Unlike England and other parts of the world, time here is a variable factor. Even days of the week can change their name, even their order in the weekly sequence. After living here for three-and-a-half years, I’ve concluded that this unique Latino almanac has no explanation. The only reliable constants in the Spanish calendar are the 2 hour lunch breaks and the dates of fiestas.

The drilling and capping of our new water source clearly illustrates this very Spanish phenomenon.

After making enquiries at the drilling office, the secretary explained that Roberto, the head honcho, would ring later in the day to arrange a site visit. Three days later we returned to the office. After explaining that Roberto hadn’t rung, an apologetic secretary assured us that we would hear from him.

Later that day he arrived unannounced at the house. After completing some highly dubious dowsing and agreeing a price for the work, he left. The drilling would start a week on Wednesday, in 10 days time. Twenty days later, on a Tuesday, he and his crew finally turned up.

With the drilling complete it was time for capping.

Besides connecting the water into the house, we also wanted an automatic garden irrigation system to be installed. For these tasks we’d employ the specialist plumbing skills of Antonio Roca.

After the almost customary second enquiry for a quote, he arrived at the house for a site inspection. Having haphazardly paced out measurements and given us detailed explanations of water pressure, zonal irrigation, and other such incomprehensible technicalities, he departed. Preparing the quote would take him two days, at which point he’d return.

Six days later he returned with the quote.

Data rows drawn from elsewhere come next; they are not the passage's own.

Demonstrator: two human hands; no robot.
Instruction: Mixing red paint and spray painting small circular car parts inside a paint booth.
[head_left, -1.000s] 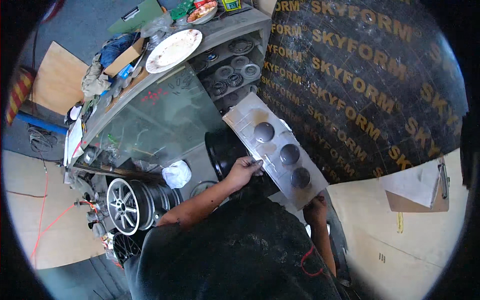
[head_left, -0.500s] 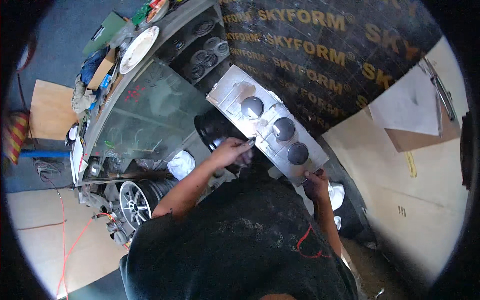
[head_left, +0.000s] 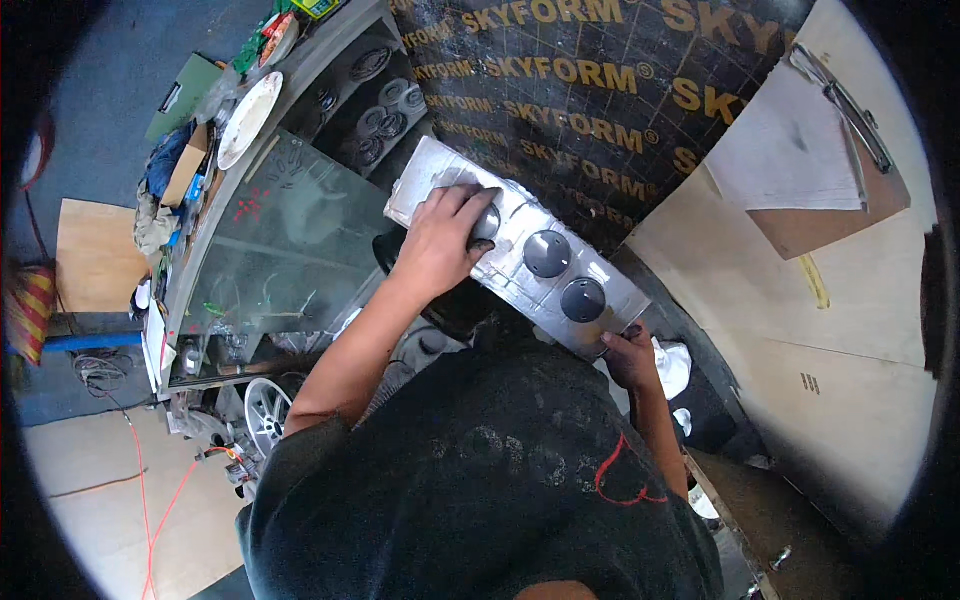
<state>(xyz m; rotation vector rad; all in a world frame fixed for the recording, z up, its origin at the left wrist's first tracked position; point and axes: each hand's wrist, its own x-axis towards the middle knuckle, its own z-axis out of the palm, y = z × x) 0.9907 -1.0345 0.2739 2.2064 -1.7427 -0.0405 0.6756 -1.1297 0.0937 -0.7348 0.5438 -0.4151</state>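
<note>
A long silver-painted box or board (head_left: pixel 520 215) is tilted in front of me, its paint patchy and stained. Two round, glossy dark grey caps (head_left: pixel 547 254) lie uncovered on it, in a row with a third. My left hand (head_left: pixel 437 235) is closed around that third cap (head_left: pixel 487 225), which its fingers partly cover; whether the cap is lifted cannot be told. At the near right end, my right hand (head_left: pixel 630 358) grips the board by its edge, thumb on top.
A glass-topped cabinet (head_left: pixel 290 235) on the left holds several round caps on its shelves (head_left: pixel 380 120). Below it is a silver spoked wheel (head_left: pixel 265 415). Dark printed panels (head_left: pixel 560 90) stand ahead. A clipboard with paper (head_left: pixel 800 160) lies to the right. An orange hose (head_left: pixel 150 520) runs at lower left.
My left hand has moved up and left from the board's near edge onto the far-left cap. The board has shifted slightly left in view. My right hand keeps its hold.
</note>
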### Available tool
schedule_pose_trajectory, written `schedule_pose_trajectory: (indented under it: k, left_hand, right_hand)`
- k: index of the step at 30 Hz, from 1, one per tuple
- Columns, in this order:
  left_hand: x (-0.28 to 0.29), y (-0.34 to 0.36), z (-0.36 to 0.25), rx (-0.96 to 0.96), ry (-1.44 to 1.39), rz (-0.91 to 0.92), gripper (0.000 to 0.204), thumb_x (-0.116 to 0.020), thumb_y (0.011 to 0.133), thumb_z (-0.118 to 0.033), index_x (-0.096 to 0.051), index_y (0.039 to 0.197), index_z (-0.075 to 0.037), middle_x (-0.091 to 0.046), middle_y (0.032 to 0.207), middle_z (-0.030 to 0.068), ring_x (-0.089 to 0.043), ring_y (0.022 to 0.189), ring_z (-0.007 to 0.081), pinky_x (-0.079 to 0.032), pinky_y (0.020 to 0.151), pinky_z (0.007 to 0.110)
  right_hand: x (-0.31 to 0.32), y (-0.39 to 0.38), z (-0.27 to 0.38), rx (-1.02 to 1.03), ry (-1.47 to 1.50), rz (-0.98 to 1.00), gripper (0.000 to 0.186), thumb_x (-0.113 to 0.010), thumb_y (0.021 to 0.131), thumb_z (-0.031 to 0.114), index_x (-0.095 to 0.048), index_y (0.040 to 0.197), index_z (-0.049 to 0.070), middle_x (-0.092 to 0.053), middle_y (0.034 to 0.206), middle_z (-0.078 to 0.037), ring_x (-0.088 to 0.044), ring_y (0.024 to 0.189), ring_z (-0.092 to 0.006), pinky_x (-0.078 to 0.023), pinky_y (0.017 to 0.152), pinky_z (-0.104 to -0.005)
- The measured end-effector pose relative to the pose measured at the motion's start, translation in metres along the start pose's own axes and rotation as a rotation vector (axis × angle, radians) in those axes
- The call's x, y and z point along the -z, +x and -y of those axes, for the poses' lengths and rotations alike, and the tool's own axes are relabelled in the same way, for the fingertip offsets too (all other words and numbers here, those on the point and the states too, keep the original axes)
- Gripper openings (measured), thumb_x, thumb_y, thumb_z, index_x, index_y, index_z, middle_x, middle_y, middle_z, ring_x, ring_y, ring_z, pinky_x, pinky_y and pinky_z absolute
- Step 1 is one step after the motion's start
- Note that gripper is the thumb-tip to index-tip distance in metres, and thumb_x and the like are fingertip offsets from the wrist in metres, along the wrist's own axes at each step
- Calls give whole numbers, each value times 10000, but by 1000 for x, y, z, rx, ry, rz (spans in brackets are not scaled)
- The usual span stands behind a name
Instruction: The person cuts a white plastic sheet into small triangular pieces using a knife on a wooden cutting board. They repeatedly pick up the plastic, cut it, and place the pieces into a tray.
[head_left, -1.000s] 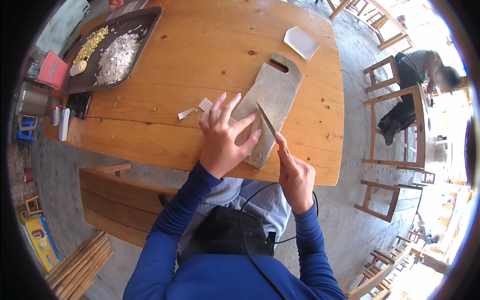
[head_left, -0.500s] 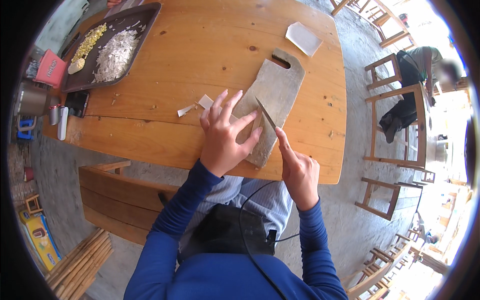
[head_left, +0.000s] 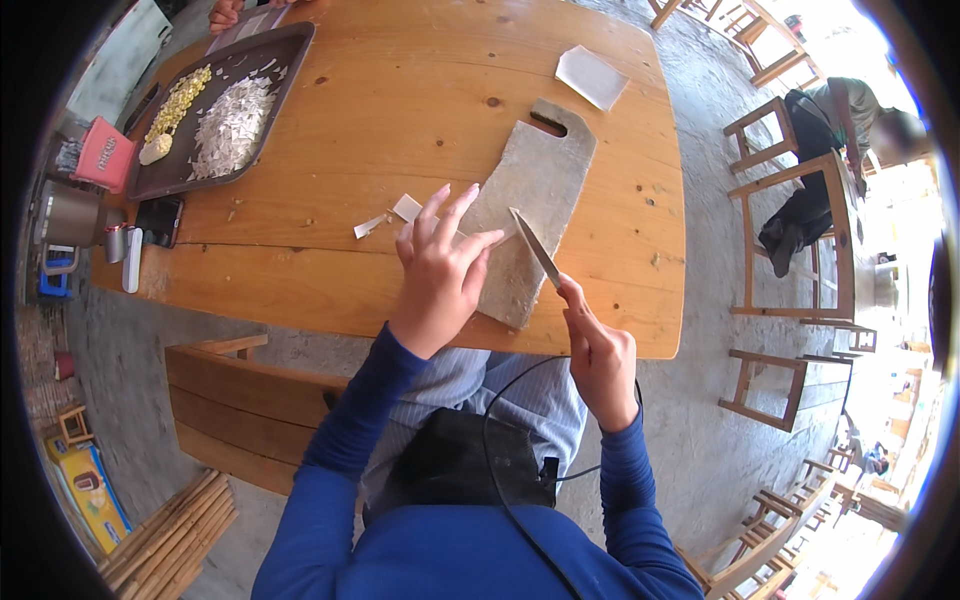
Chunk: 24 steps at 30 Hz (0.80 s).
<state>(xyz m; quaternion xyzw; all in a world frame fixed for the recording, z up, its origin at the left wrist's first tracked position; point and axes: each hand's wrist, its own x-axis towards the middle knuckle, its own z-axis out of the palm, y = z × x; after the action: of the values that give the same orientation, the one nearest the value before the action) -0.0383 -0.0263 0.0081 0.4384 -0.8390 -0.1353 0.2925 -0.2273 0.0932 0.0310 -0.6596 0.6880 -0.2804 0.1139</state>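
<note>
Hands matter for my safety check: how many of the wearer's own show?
2: left hand at the left edge of the cutting board, right hand gripping the knife.

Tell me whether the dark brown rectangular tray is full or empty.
Neither: the tray is partly filled. It holds a heap of small white pieces and yellow bits, with bare brown bottom showing.

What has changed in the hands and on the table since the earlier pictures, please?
The left hand has drawn its thumb leftward, in toward the palm; whether it released anything is unclear. The right hand still holds the knife over the cutting board. The board, dark tray and white sheet stayed in place.
</note>
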Motion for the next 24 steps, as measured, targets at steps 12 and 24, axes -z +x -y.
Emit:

Happy with the price and wanting to keep things moving along, we asked him how soon he could start the work.

“Ten or eleven days” was his reply. He would ring a couple of days before hand to confirm.

Aware that this would be a Spanish version of ten or eleven days, it came as no surprise when he turned up at the house one Monday evening, nineteen days later.

“I’ll be starting work tomorrow, 8.00am” he stated confidently.

The following day, Tuesday, came and went with neither sight-nor-sound of him.

Wednesday morning at 9.20am he pulled up outside the house in his pick-up truck. He and his labourer unloaded the truck. Within minutes of their arrival the heavens opened. An hour later with the rain still falling he called a halt to proceedings.

For some inexplicable reason he couldn’t start work again until the following Monday. Then he remembered that there was a fiesta on Monday so it would have to be Tuesday. He would however send his labourer to start work on Saturday.

Saturday came and went, but unfortunately his labourer didn’t.

These events are typical of the Spanish attitude to time keeping and permeate through the whole society in both work and play. It’s a fundamental and essential adjustment to make for anyone considering a move here.

Once mentally adjusted, removing the statement – YOU’RE LATE! – from a language and culture, is very calming and relaxing.